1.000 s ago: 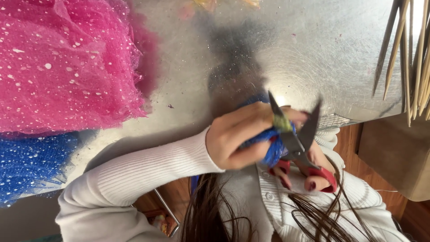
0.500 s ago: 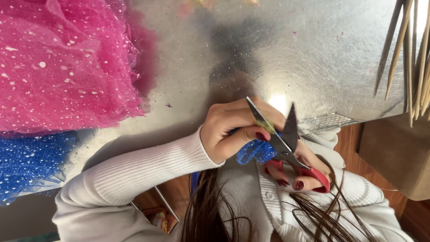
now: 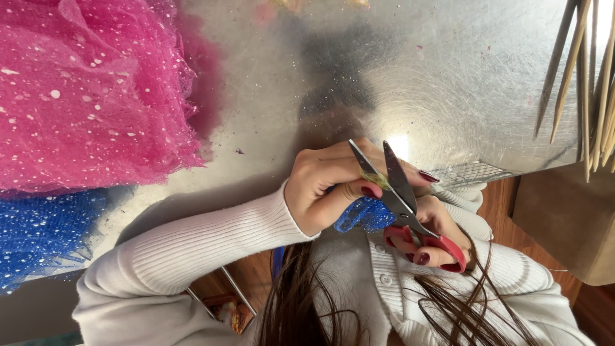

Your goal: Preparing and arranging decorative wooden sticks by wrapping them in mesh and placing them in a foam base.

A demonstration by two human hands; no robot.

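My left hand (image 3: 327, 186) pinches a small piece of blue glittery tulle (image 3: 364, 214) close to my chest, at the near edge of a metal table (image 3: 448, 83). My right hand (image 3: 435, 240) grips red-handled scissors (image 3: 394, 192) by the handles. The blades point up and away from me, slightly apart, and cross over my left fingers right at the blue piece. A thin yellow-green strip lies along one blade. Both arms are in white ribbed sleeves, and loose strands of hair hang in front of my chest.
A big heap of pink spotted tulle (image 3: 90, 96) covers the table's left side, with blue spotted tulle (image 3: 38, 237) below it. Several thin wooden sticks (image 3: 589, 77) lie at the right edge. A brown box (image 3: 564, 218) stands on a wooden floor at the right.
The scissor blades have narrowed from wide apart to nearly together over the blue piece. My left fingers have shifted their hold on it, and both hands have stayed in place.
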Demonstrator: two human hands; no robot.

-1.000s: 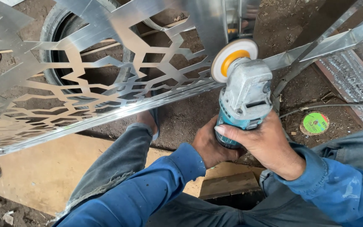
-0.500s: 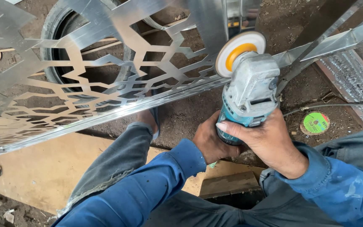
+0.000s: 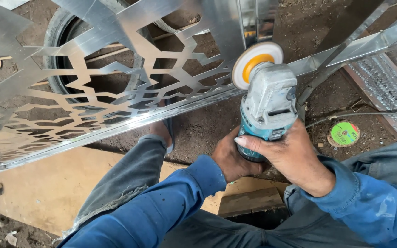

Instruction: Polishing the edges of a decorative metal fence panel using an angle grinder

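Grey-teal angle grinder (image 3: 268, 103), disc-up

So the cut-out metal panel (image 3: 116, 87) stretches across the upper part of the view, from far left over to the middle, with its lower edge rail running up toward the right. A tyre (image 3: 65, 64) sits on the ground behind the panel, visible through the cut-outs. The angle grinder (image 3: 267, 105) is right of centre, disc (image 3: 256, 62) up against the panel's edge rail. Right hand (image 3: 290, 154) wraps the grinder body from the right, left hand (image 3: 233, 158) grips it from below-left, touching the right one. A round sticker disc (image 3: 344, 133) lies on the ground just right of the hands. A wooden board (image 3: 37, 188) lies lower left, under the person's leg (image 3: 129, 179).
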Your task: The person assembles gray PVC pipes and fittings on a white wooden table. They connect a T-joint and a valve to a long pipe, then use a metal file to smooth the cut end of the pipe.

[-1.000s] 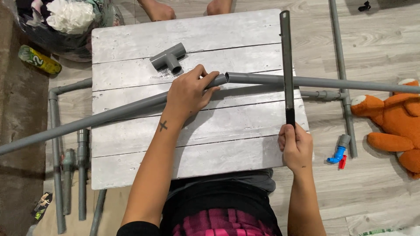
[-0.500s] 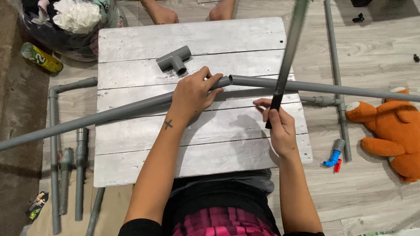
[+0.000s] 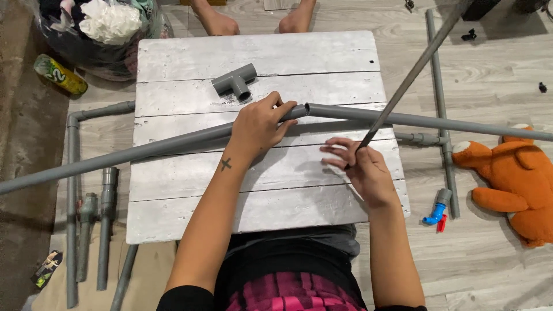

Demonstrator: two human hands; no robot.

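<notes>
My left hand (image 3: 259, 125) presses down on the end of a long grey pipe (image 3: 115, 155) that crosses the white wooden table (image 3: 190, 213) from the left. A second long grey pipe (image 3: 426, 121) lies end to end with it and runs off to the right. My right hand (image 3: 362, 167) holds the lower end of a thin dark rod (image 3: 412, 72) that slants up and away to the upper right, lifted off the table. A grey T-shaped pipe fitting (image 3: 235, 82) lies on the table beyond my left hand.
Another person's feet (image 3: 253, 20) rest at the table's far edge. Grey pipe assemblies (image 3: 86, 224) lie on the floor at left, more pipes (image 3: 443, 132) at right with a blue valve (image 3: 435, 214). An orange plush toy (image 3: 512, 173), a bag (image 3: 98, 29) and a green can (image 3: 59, 74) are nearby.
My right hand has moved from the table's near right edge toward the middle, and the thin rod has swung from lying flat and straight to slanting up to the right.
</notes>
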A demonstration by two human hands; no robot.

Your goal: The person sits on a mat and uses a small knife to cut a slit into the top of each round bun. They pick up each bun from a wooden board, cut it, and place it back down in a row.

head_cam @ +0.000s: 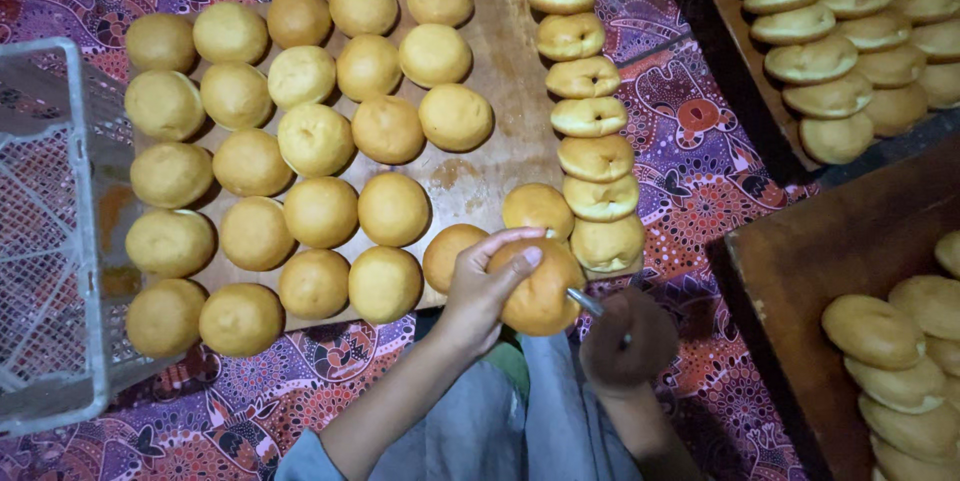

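left hand (480,291) holding bun (540,291), right hand (628,338) with tool (585,302)

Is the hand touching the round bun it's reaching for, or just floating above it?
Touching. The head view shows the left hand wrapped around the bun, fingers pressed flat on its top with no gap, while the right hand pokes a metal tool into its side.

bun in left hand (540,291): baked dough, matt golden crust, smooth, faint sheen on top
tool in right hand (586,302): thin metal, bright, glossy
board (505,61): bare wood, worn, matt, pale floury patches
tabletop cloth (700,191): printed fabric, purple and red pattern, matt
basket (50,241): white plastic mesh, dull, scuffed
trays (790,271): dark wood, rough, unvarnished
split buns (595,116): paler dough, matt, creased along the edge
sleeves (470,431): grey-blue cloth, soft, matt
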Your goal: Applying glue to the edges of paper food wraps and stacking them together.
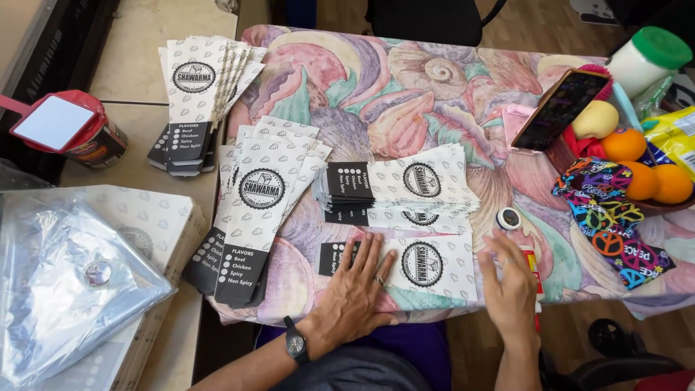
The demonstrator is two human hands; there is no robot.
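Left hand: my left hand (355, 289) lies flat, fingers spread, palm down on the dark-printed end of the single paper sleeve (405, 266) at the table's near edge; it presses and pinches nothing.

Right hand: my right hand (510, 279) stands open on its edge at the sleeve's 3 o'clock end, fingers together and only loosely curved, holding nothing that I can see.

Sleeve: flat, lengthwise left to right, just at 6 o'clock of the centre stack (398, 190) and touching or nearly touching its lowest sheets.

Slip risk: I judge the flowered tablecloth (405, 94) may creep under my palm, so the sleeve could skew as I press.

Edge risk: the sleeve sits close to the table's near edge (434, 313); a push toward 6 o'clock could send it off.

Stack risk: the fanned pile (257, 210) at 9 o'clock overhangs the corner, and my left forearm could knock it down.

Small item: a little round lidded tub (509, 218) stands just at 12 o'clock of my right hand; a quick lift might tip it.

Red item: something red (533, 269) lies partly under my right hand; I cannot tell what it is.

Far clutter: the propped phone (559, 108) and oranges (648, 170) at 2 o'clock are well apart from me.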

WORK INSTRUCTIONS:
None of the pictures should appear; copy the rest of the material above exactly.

ANSWER:
1.000 s ago: 
0.500 s ago: 
now: 

Your goal: Preparing and arranging decorative wooden sticks by wrapping them in mesh and placing them in a foam base.

A demonstration by two human hands; no robot.

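My left hand (image 3: 327, 186) pinches a small piece of blue glittery tulle (image 3: 364, 214) close to my chest, at the near edge of a metal table (image 3: 448, 83). My right hand (image 3: 435, 240) grips red-handled scissors (image 3: 394, 192) by the handles. The blades point up and away from me, slightly apart, and cross over my left fingers right at the blue piece. A thin yellow-green strip lies along one blade. Both arms are in white ribbed sleeves, and loose strands of hair hang in front of my chest.
A big heap of pink spotted tulle (image 3: 90, 96) covers the table's left side, with blue spotted tulle (image 3: 38, 237) below it. Several thin wooden sticks (image 3: 589, 77) lie at the right edge. A brown box (image 3: 564, 218) stands on a wooden floor at the right.
The scissor blades have narrowed from wide apart to nearly together over the blue piece. My left fingers have shifted their hold on it, and both hands have stayed in place.
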Demonstrator: two human hands; no robot.

-1.000s: 
-0.500s: 
+0.000s: 

Instruction: Polishing the edges of a decorative metal fence panel using an angle grinder

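Grey-teal angle grinder (image 3: 268, 103), disc-up

So the cut-out metal panel (image 3: 116, 87) stretches across the upper part of the view, from far left over to the middle, with its lower edge rail running up toward the right. A tyre (image 3: 65, 64) sits on the ground behind the panel, visible through the cut-outs. The angle grinder (image 3: 267, 105) is right of centre, disc (image 3: 256, 62) up against the panel's edge rail. Right hand (image 3: 290, 154) wraps the grinder body from the right, left hand (image 3: 233, 158) grips it from below-left, touching the right one. A round sticker disc (image 3: 344, 133) lies on the ground just right of the hands. A wooden board (image 3: 37, 188) lies lower left, under the person's leg (image 3: 129, 179).
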Your task: The person assembles gray PVC pipes and fittings on a white wooden table. They connect a T-joint and a valve to a long pipe, then use a metal file to smooth the cut end of the pipe.

[-1.000s] 
[-0.500s] 
[+0.000s] 

Demonstrator: two human hands; no robot.

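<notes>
My left hand (image 3: 259, 125) presses down on the end of a long grey pipe (image 3: 115, 155) that crosses the white wooden table (image 3: 190, 213) from the left. A second long grey pipe (image 3: 426, 121) lies end to end with it and runs off to the right. My right hand (image 3: 362, 167) holds the lower end of a thin dark rod (image 3: 412, 72) that slants up and away to the upper right, lifted off the table. A grey T-shaped pipe fitting (image 3: 235, 82) lies on the table beyond my left hand.
Another person's feet (image 3: 253, 20) rest at the table's far edge. Grey pipe assemblies (image 3: 86, 224) lie on the floor at left, more pipes (image 3: 443, 132) at right with a blue valve (image 3: 435, 214). An orange plush toy (image 3: 512, 173), a bag (image 3: 98, 29) and a green can (image 3: 59, 74) are nearby.
My right hand has moved from the table's near right edge toward the middle, and the thin rod has swung from lying flat and straight to slanting up to the right.
</notes>
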A demonstration by two human hands; no robot.

Your goal: The person sits on a mat and uses a small knife to cut a slit into the top of each round bun. They pick up each bun from a wooden board, cut it, and place it back down in a row.

head_cam @ +0.000s: 

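left hand (480,291) holding bun (540,291), right hand (628,338) with tool (585,302)

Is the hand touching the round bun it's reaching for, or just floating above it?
Touching. The head view shows the left hand wrapped around the bun, fingers pressed flat on its top with no gap, while the right hand pokes a metal tool into its side.

bun in left hand (540,291): baked dough, matt golden crust, smooth, faint sheen on top
tool in right hand (586,302): thin metal, bright, glossy
board (505,61): bare wood, worn, matt, pale floury patches
tabletop cloth (700,191): printed fabric, purple and red pattern, matt
basket (50,241): white plastic mesh, dull, scuffed
trays (790,271): dark wood, rough, unvarnished
split buns (595,116): paler dough, matt, creased along the edge
sleeves (470,431): grey-blue cloth, soft, matt
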Your goal: Applying glue to the edges of paper food wraps and stacking them together.
The demonstrator is two human hands; there is no robot.
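Left hand: my left hand (355, 289) lies flat, fingers spread, palm down on the dark-printed end of the single paper sleeve (405, 266) at the table's near edge; it presses and pinches nothing.

Right hand: my right hand (510, 279) stands open on its edge at the sleeve's 3 o'clock end, fingers together and only loosely curved, holding nothing that I can see.

Sleeve: flat, lengthwise left to right, just at 6 o'clock of the centre stack (398, 190) and touching or nearly touching its lowest sheets.

Slip risk: I judge the flowered tablecloth (405, 94) may creep under my palm, so the sleeve could skew as I press.

Edge risk: the sleeve sits close to the table's near edge (434, 313); a push toward 6 o'clock could send it off.

Stack risk: the fanned pile (257, 210) at 9 o'clock overhangs the corner, and my left forearm could knock it down.

Small item: a little round lidded tub (509, 218) stands just at 12 o'clock of my right hand; a quick lift might tip it.

Red item: something red (533, 269) lies partly under my right hand; I cannot tell what it is.

Far clutter: the propped phone (559, 108) and oranges (648, 170) at 2 o'clock are well apart from me.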

The exercise has been fully completed.